Troika Media Group, Inc. (TRKA) stock soared 12.28% in the current market trading session at the price of $1.27 after it completed the acquisition of Converge Direct LLC.
TRKA is a brand solutions firm that creates both short and long-term value for multinational brands in amusement, sports, and customer products. Using data science, updated technology, and world-class ingenuity, TMG builds brand equity and helps them enhance engagement with the fans and audiences.
TRKA Completed Acquisition of Converge
On 22nd March 2022, TRKA reported completing its earlier announced acquisition agreement to purchase Converge Direct LLC. This purchase marks a substantial step forward in TRKA’s consistent transformation into a global brand solutions platform with considerable financial benefits.
Converge is a top independent marketing and services-providing corporation. The company has grown to roughly US$300M in annualized revenue, US$23M in adjusted EBITDA, and US$21M in net income for the year 2021.

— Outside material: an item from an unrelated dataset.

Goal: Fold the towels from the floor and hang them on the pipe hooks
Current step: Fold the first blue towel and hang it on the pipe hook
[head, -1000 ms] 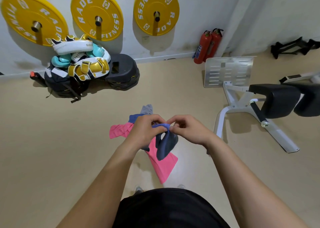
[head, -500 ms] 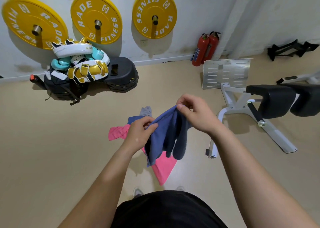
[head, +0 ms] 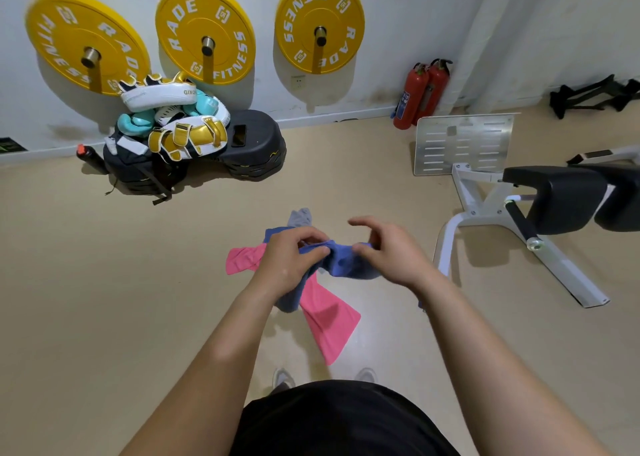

Converge leadership team has signed long-term employment agreements and will take an active administrative position in the merged business. Sid Toama, COO of Converge, will join TRKA’s board and work as its new President. Tom Marianacci, CEO and founder of Converge, will stay as CEO and work as a board advisor to TRKA.
TRKA Announced Public Placement
On 17th March 2022, TRKA announced securities purchase deal with institutional investors to buy its series E preferred and warrants in a private placement. The company expects gross proceeds of roughly $50 million from the private placement before subtracting the agent’s fees and other estimated costs. The offering closed on 21st March 2022 and is subject to customary closing conditions.
Under the contract, TRKA has approved to sell 5 lac shares to purchase additional 33 million shares of its common stock. Each share of the Series E preferred has a conversion price of US$1.50 per share. The warrants have an exercise price of US$2.00 per share and are exercisable instantly following the issuance.